Biz hiçbir zaman sokağı önemsemeyen bir parti olmadık. Her zaman mücadeleyle hakları kazandık ve koruduk. Yeni kazanımlar elde ettik. Bunun toplumun en geniş kesimi tarafından da artık fark edildiğini görüyoruz. Çünkü 16 yıldır kadınlar başta olmak üzere herkes o kadar çok şey kaybetti ki. Daha fazla kayıplara uğramamak için kazanımlarımızı, el ele vererek ve mücadele ederek demokratik mücadele zemininde koruyabileceğimizi biliyoruz.
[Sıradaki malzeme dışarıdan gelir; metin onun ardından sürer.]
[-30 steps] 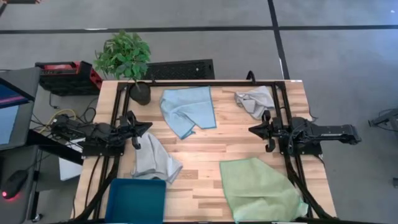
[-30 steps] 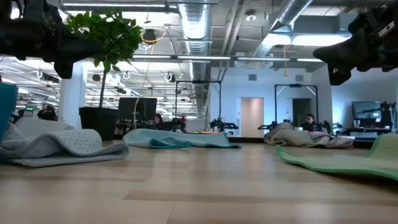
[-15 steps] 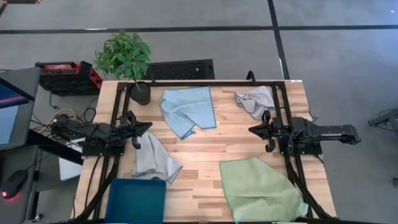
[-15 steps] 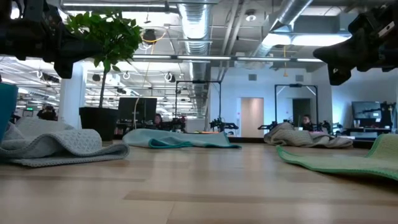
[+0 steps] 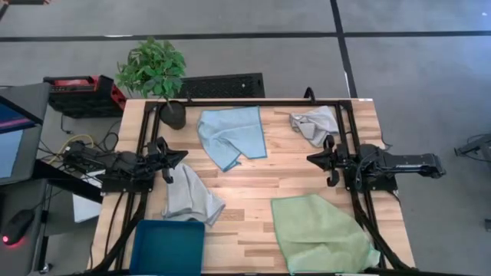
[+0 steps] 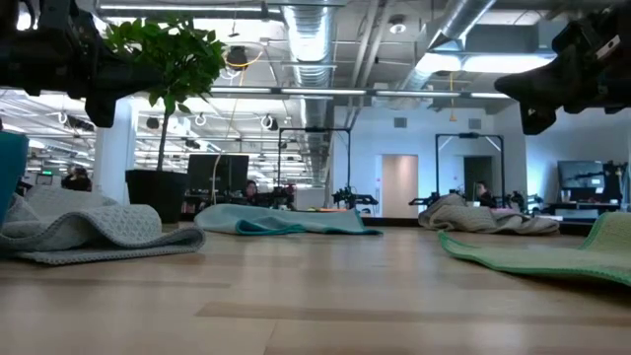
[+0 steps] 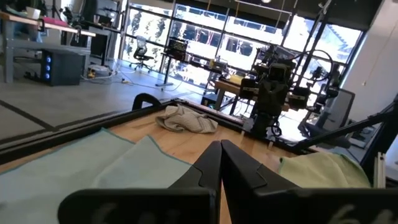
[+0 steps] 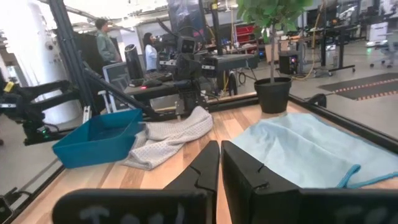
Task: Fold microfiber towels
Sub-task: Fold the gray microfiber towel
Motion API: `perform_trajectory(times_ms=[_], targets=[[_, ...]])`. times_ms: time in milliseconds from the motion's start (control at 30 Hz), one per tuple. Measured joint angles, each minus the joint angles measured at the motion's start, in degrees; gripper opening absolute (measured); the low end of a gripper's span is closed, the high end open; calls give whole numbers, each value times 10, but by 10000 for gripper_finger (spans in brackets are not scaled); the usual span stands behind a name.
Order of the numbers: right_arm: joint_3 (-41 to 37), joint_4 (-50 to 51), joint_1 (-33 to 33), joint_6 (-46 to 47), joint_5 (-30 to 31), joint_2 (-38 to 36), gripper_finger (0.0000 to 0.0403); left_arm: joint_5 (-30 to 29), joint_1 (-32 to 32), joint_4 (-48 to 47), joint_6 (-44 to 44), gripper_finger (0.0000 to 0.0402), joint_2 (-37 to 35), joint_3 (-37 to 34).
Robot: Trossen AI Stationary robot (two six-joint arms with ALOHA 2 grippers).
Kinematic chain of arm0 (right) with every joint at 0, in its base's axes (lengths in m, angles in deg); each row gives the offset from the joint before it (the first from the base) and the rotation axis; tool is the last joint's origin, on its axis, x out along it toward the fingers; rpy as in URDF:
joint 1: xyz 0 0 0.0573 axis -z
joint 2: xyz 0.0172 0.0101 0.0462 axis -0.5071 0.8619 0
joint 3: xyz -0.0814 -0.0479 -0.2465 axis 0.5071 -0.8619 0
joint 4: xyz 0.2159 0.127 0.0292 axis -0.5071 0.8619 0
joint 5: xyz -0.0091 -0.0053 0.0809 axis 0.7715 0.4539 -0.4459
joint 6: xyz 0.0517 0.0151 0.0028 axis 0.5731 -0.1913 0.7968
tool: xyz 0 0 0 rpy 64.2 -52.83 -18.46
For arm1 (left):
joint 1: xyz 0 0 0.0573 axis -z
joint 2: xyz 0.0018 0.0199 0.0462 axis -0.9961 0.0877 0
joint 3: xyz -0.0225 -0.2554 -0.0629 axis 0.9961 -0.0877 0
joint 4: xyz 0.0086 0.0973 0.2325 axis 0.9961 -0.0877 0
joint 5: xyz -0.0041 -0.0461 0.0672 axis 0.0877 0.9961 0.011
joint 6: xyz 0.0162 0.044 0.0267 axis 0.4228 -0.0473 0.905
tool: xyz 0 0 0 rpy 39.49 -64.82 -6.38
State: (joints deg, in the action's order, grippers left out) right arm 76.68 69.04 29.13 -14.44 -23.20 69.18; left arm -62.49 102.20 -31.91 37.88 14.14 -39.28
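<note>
While none of the four towels is held, each lies loose on the wooden table (image 5: pixel 253 180). The light blue towel (image 5: pixel 232 135) sits at the far middle, one corner turned over on itself. Right of it, by the far right frame rail, the first pale grey towel (image 5: pixel 316 123) is bunched into a heap, and the dark rail crosses part of it. The second pale grey towel (image 5: pixel 189 195) lies crumpled near the left side, its top edge just beside the left arm. The light green towel (image 5: pixel 318 232) is spread at the near right; its lower edge is cut off by the picture's edge, and the right arm's frame covers one side.

Just in front of the second grey cloth stands the teal bin (image 5: pixel 169 247), also cut off at the bottom. A potted plant (image 5: pixel 157 73) stands at the far left corner.

The left gripper (image 5: pixel 178 159) hangs above the table's left edge, fingers pressed together, as its wrist view shows. The right gripper (image 5: pixel 316 161) hangs opposite at the right, fingers nearly touching with only a thin slit between them and nothing in it.

From table height both grippers show only as dark shapes at the upper corners.
</note>
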Motion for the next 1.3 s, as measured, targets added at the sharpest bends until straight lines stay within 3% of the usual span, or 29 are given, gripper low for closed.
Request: perform_trajectory(times_ms=[167, 367, 600, 767, 933, 1100, 1300], targets=[[0, -72, 0, 15, 0, 0, 42, 0, 0, 7, 1, 0, 0, 2], [0, -190, 0, -39, 5, 0, 39, -9, 0, 0, 72, 0, 0, 26], [21, -211, 0, -96, 87, 0, 7, -24, 0, -12, 105, 0, 0, 76], [94, -96, 0, -103, 179, 25, 5, -32, 0, -37, 139, 0, 32, 125], [205, 101, 0, -16, 253, 100, 6, -41, 0, -85, 164, 0, 110, 181], [288, 223, -1, 72, 256, 187, 5, -67, 0, -156, 99, 0, 181, 235], [348, 355, -1, 203, 230, 279, 7, -69, 0, -214, 91, 0, 230, 280]])
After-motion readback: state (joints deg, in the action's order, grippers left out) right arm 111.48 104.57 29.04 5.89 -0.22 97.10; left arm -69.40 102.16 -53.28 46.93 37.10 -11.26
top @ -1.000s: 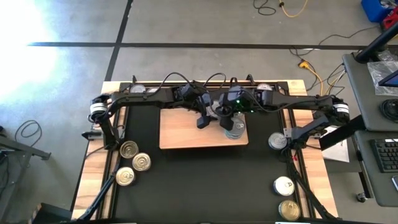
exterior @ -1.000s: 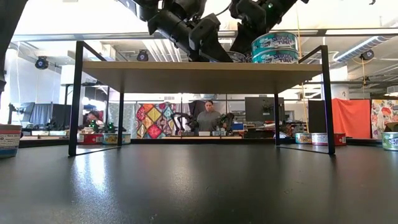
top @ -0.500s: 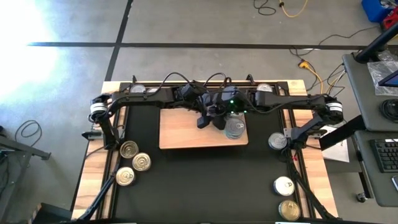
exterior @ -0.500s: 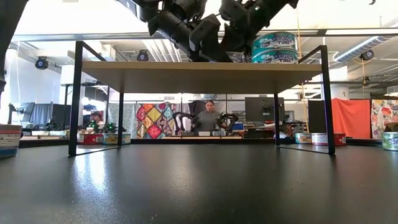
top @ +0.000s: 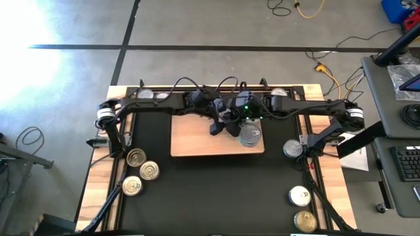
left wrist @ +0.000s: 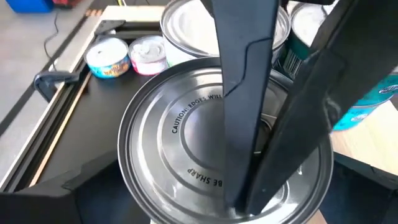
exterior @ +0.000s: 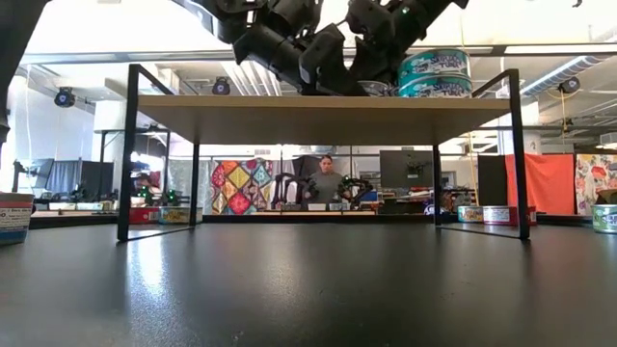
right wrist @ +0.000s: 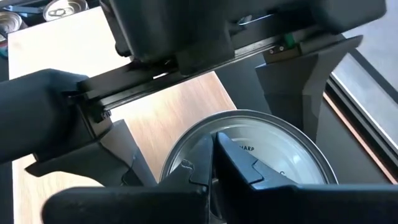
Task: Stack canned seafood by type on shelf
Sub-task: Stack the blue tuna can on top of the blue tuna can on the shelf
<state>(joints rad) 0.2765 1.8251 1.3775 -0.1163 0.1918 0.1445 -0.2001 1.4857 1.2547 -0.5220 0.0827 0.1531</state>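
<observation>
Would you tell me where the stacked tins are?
In the high view, the stacked tins stand on the shelf's right end, below both grippers.

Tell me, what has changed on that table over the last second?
The right gripper, shut, slid from above the stacked tins toward the left gripper, and now sits over a silver tin. The shelf also shifted slightly toward the right arm's side. The left gripper stayed open in place, and the loose tins on the mat did not move.

Shelf (top: pixel 197 141) centre of mat (top: pixel 210 190), both arms meeting above it, tin stack (top: pixel 250 136) at shelf's right end, three gold tins (top: pixel 141 170) left, three tins (top: pixel 298 190) right
</observation>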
B planı C planı diye bir şey hukuksuzluğun ve keyfiyetin bir ifadesi. Halk buna izin vermeyecek, sandıkları muhalefet el birliğiyle koruyacak ve sahiplenecek diye düşünüyorum. Herkes buna hazır olmalı. Herkes demokratik, barışçıl şekilde sandıkları terk etmemeli ve mücadeleci bir şekilde oylarına sahip çıkmalı. Biz bunu hiçbir zaman erteleyemeyiz. Oylarımızı çoğaltmak ve bu oylara sahip çıkmak zorundayız. Ben inanıyorum ki 24 Haziran akşamı da 25'inde de oylarımıza sahip çıkacağız. Kimse öyle keyfi, hukuksuz bir şekilde 'hayır beni seçmediniz ben bunu saymıyorum' diyemez, derse de bunun karşısında halk direnir, hayır bunu kabul etmiyorum der.